- [Task goal]
Transcribe the listing exactly, skipping every picture.
Data excerpt section start
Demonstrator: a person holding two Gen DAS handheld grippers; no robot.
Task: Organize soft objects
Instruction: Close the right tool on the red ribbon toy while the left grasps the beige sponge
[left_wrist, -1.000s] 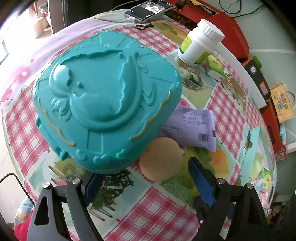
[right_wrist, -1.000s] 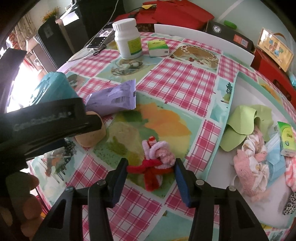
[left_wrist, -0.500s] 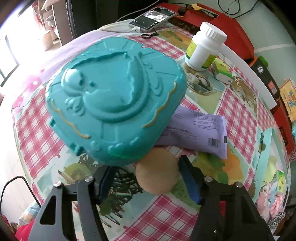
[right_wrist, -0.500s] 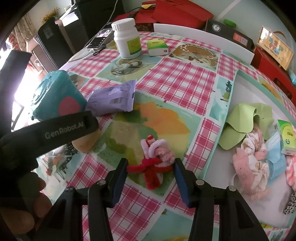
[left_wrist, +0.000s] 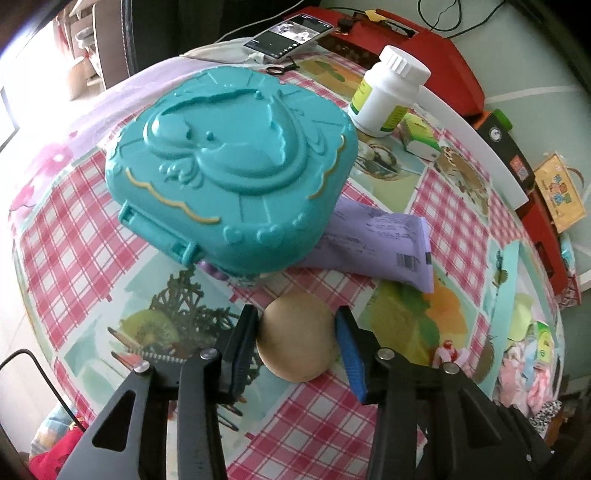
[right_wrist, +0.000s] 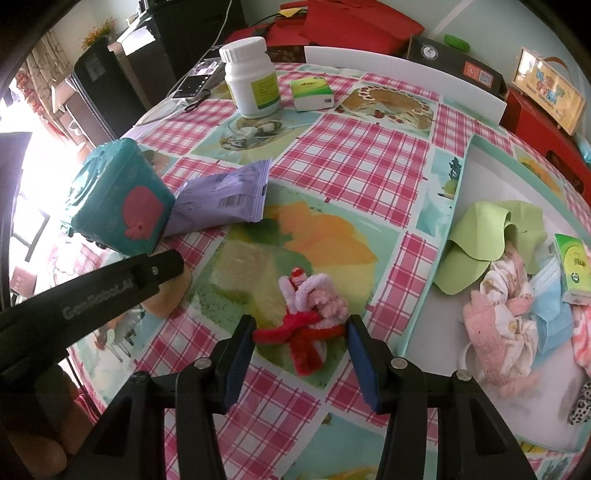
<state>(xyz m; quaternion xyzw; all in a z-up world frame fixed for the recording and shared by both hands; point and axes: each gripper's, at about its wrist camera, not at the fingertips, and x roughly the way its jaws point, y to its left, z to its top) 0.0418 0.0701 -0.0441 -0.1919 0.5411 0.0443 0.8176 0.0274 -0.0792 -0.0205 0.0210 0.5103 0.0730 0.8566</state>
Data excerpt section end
- [Problem solution]
Demonstrator: a person holding two Gen DAS handheld grippers; no robot.
Task: Organize soft objects
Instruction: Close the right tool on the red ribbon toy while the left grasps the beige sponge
[left_wrist, -1.000s] 
[right_wrist, -1.000s] 
[left_wrist, -0.500s] 
[right_wrist, -0.500s] 
[left_wrist, +0.000s] 
[right_wrist, +0.000s] 
<state>(xyz m; quaternion xyzw; all in a z-up world frame fixed for the recording and shared by both hands; point and axes: each gripper's, at about its wrist camera, not at the fingertips, and x roughly the way its jaws point, y to its left, z to its top) 0.0418 0.0701 -0.0441 -0.1919 0.5411 0.0443 0.8176 0.0274 -0.0792 -0.0205 0.0210 0.5103 0.0730 0.8566</state>

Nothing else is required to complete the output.